YOUR ASSIGNMENT
When a line below holds the string "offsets", show that line.

▼

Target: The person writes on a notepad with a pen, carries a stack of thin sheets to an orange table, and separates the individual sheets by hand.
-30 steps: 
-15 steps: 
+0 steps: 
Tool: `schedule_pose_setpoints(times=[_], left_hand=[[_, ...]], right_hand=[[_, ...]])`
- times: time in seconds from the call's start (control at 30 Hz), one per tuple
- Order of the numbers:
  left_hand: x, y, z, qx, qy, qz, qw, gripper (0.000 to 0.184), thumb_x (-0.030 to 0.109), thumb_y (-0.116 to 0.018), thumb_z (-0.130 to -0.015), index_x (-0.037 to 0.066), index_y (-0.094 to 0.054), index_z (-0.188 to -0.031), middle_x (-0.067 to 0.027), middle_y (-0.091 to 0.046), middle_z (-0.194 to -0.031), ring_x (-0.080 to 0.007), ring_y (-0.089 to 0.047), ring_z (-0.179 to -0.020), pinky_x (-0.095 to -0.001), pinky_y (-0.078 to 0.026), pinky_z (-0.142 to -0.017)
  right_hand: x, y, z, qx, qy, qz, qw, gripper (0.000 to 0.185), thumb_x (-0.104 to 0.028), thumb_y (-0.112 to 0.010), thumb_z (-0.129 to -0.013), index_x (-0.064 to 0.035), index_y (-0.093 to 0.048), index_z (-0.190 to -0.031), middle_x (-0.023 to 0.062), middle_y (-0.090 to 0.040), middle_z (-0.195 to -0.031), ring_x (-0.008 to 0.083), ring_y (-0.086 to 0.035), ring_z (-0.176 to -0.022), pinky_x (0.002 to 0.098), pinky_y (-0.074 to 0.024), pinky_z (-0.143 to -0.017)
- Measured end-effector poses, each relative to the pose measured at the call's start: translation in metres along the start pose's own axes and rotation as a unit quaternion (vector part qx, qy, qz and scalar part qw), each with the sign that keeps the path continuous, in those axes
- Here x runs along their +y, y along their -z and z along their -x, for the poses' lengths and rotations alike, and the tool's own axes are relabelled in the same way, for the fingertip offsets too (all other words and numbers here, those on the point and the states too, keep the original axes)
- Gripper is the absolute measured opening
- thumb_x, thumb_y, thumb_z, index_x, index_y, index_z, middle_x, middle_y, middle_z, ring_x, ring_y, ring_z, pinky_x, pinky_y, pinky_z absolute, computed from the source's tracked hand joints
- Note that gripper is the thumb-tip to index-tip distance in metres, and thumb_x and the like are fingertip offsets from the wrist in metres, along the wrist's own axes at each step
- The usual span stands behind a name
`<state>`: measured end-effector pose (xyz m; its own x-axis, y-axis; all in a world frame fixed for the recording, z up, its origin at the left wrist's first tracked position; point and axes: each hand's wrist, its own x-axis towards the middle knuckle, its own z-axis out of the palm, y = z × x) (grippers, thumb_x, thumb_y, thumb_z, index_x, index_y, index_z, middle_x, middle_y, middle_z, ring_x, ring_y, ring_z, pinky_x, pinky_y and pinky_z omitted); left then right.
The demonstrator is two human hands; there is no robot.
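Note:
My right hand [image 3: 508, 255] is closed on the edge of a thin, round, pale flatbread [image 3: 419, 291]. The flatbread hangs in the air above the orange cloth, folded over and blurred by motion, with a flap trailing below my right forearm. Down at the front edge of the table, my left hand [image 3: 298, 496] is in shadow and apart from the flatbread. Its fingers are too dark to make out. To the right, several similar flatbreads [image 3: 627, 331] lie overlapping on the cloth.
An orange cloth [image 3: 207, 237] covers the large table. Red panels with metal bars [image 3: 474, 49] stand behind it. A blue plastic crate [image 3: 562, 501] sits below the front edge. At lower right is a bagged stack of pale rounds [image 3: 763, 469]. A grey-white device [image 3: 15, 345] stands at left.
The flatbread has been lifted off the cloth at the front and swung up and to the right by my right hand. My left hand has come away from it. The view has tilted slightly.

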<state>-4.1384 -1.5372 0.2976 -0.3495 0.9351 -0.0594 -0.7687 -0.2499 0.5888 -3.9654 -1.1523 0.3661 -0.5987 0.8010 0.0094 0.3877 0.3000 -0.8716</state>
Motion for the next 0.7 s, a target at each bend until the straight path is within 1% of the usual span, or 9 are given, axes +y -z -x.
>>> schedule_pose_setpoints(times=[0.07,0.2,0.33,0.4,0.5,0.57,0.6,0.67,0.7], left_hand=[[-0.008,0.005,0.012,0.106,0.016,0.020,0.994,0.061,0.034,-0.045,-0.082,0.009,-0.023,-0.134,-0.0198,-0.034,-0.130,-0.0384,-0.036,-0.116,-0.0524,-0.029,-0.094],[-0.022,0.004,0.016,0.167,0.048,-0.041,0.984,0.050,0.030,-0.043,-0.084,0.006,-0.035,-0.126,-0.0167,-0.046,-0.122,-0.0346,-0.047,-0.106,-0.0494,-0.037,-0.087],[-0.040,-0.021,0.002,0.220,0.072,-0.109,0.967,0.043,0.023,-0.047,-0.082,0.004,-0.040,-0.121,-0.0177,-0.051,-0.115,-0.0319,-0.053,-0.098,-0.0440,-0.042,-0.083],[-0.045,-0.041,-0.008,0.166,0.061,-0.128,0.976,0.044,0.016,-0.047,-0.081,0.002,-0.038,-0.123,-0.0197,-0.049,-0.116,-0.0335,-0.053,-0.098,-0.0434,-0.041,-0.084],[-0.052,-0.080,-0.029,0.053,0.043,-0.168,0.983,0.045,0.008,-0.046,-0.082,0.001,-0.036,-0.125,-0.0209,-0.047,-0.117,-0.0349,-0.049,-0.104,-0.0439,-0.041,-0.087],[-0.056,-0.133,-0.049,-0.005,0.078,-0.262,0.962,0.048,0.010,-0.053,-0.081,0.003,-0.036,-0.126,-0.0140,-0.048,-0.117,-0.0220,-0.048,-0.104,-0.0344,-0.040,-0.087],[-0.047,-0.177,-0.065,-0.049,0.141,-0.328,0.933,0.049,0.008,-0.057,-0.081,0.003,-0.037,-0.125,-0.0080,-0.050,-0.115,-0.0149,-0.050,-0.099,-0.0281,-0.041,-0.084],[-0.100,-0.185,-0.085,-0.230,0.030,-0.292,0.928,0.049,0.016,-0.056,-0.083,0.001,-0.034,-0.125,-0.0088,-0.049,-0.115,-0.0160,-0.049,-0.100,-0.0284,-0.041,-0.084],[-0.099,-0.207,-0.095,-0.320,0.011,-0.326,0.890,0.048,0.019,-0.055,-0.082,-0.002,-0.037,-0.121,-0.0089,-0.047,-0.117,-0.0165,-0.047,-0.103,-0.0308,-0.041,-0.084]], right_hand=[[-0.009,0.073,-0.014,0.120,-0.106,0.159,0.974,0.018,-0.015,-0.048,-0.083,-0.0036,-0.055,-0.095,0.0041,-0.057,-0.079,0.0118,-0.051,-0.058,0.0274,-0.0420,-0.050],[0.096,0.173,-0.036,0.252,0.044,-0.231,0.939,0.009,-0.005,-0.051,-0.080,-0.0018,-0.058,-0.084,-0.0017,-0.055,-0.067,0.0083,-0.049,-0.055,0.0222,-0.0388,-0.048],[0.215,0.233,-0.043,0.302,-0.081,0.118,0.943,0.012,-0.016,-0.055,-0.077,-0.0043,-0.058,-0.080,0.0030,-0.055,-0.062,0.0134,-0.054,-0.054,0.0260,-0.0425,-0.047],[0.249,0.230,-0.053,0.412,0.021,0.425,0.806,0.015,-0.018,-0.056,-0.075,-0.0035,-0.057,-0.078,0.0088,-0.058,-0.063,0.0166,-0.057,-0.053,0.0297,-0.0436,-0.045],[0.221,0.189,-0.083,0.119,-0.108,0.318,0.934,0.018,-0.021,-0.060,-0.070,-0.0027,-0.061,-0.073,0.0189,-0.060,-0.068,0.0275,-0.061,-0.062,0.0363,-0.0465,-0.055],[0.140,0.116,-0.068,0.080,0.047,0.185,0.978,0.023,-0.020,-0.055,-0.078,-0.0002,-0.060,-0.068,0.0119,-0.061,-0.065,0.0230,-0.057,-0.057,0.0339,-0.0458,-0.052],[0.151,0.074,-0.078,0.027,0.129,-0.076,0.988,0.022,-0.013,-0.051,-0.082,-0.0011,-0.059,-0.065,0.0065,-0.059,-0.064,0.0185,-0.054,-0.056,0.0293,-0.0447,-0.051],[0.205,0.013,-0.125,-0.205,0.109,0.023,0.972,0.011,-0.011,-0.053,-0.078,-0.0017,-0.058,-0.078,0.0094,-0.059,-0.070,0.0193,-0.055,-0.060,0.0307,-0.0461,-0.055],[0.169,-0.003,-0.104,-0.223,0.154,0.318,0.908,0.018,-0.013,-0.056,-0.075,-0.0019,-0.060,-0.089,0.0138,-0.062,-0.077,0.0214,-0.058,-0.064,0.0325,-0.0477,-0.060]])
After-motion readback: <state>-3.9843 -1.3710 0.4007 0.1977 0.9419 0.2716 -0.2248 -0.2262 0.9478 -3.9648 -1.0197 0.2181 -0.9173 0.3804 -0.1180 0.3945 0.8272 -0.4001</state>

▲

TASK ANSWER
- Here x runs along their +y, y along their -z and z along their -x, for the poses' lengths and rotations alike, and the tool's own axes are relabelled in the same way, for the fingertip offsets too (all other words and numbers here, those on the point and the states too, keep the original axes)
- Note that gripper is the thumb-tip to index-tip distance in metres, and thumb_x and the like are fingertip offsets from the wrist in metres, along the wrist's own axes at each step

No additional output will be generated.